"why is my Linux so damn slow?"
Michael Schwendt
mschwendt at gmail.com
Sat Feb 12 21:57:15 UTC 2011
On Sat, 12 Feb 2011 22:00:03 +0100, M. wrote:
> > A running Firefox, that displays an ordinary News website with several
> > animated GIFs and a couple of Flash ads, here increases the resched.interrupt
> > count by ~100 or more per second. After a few hours of uptime, that will
> > pile up, of course. Marko has quoted the uptime with his "top" output in
> > the blog post. To Marko, you can run
> >
> > watch -d1 cat /proc/interrupts
> >
>
> This is with Firefox running (right after "defragmenting" as suggested
> in the other post I just answered):
It isn't meant for posting it, but for monitoring the changes yourself.
Hence the -d (the '1' is a typo), which highlights the digits that change.

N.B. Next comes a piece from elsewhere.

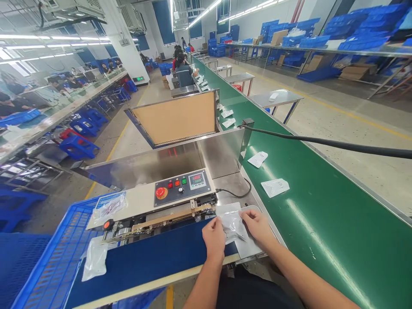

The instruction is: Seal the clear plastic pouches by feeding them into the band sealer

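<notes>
Pinched between the fingers of both hands is a clear-fronted white pouch point(231, 223), held at the right end of a band sealing machine point(180, 189). My left hand point(214, 238) grips the pouch's left edge, and my right hand point(257, 225) grips its right edge. Something thin shows inside the pouch, too blurred to name. The pouch's top lies close to the sealer's infeed. Under it run the blue conveyor belt point(154, 257) and a white plate point(249, 249). A second pouch point(95, 259) rests on the belt's left end.
On my right a long green conveyor point(322, 206) carries several white pouches point(275, 187). A black cable point(322, 139) crosses above it. The blue basket point(61, 231) stands at the sealer's left end. Metal side tables point(277, 98) and seated people are farther off.
</notes>
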Tool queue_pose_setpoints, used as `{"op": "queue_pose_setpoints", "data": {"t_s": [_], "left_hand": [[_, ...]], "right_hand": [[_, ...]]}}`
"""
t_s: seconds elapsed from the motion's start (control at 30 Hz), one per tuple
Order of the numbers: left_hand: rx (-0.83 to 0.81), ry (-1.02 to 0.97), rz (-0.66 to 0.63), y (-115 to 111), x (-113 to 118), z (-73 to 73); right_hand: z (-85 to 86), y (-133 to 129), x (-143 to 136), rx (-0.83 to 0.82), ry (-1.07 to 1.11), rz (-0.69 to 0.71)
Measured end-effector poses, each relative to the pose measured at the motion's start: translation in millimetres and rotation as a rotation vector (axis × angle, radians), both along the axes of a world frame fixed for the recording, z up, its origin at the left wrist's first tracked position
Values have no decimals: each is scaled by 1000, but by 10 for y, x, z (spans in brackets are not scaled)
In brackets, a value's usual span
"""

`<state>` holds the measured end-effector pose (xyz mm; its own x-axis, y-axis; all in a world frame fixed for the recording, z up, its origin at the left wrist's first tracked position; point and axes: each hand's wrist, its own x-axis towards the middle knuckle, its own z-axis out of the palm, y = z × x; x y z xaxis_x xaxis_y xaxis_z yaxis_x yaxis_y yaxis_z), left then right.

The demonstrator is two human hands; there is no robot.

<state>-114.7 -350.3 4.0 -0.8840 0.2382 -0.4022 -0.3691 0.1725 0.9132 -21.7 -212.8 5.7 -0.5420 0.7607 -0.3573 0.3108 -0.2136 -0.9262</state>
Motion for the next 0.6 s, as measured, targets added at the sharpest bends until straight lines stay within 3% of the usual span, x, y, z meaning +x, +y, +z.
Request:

(watch -n1 -d cat /proc/interrupts)
> Every 2.0s: cat /proc/interrupts Sat Feb 12 21:58:15 2011
>
> RES: 8094091 8916019 Rescheduling interrupts
> This is right after killall firefox:
>
> Every 2.0s: cat /proc/interrupts Sat Feb 12 21:59:37 2011
>
> RES: 8101319 8924946 Rescheduling interrupts
So, for the 2nd cpu, it incremented by 8019 in roughly more than a minute,
which is between 100-200 per second. That's also what other people
experience without any unusual slowness of the system. Though, when you've
stopped Firefox, does the interrupt count still increase so quickly? And
with Firefox not being busy anymore (and not processing Flash), are your
troubles during typing words and sentences cured or not?